Task description — Start with the first line of the data and end with the line that holds "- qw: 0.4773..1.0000"; write out each one exactly.

Data shown —

#####

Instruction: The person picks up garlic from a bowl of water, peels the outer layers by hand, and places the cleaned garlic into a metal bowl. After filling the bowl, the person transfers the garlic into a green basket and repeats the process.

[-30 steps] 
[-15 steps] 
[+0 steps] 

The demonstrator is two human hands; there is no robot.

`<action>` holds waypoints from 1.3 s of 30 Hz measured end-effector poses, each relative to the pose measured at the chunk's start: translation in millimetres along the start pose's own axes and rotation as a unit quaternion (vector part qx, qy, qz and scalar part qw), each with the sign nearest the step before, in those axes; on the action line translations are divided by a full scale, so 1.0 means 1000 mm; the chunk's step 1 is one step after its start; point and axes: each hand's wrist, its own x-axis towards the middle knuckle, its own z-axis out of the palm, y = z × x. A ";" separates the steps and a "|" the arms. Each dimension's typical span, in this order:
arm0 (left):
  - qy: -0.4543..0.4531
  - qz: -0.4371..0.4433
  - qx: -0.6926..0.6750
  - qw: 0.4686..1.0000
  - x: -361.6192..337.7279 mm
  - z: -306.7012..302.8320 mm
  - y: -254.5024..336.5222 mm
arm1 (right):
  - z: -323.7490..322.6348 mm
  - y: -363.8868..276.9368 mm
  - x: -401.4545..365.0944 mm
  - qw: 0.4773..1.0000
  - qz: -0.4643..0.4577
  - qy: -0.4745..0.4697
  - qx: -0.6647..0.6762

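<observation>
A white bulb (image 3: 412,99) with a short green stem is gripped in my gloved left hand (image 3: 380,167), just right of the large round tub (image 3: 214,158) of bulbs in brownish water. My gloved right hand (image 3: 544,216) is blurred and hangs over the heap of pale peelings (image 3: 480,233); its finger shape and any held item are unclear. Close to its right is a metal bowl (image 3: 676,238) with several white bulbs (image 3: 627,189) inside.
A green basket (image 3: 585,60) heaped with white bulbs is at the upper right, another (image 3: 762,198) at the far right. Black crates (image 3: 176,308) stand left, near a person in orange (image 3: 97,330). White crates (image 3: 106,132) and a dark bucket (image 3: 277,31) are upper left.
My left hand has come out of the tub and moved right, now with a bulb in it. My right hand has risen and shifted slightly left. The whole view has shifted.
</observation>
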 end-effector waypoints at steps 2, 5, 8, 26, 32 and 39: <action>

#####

Result below —
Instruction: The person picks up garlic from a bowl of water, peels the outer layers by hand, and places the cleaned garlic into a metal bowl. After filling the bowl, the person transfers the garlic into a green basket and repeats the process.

[-30 steps] 
[-15 steps] 
[+0 steps] 

The demonstrator is two human hands; there is no robot.

`<action>` holds waypoints from 1.3 s of 30 Hz measured end-effector poses, each relative to the pose measured at the chunk's start: translation in millimetres along the start pose's own axes and rotation as a unit quaternion (vector part qx, qy, qz and scalar part qw), each with the sign nearest the step before, in those axes; on the action line translations are divided by a full scale, so 1.0 means 1000 mm; the chunk's step 1 is one step after its start; point and axes: each hand's wrist, its own x-axis towards the middle knuckle, its own z-axis out of the palm, y = z × x. A ";" separates the steps and a "|" the arms. Each dimension's typical span, in this order:
arm0 (left):
  - qy: -0.4543..0.4531
  - qz: -0.4371..0.4433
  - qx: -0.6926..0.6750
  - qw: 0.4686..1.0000
  - x: -361.6192..337.7279 mm
  - z: -306.7012..302.8320 mm
  - y: -254.5024..336.5222 mm
arm1 (right):
  - z: -323.7490..322.6348 mm
  - y: -363.8868..276.9368 mm
  - x: -401.4545..365.0944 mm
  - qw: 0.4773..1.0000

Output for this exercise is complete.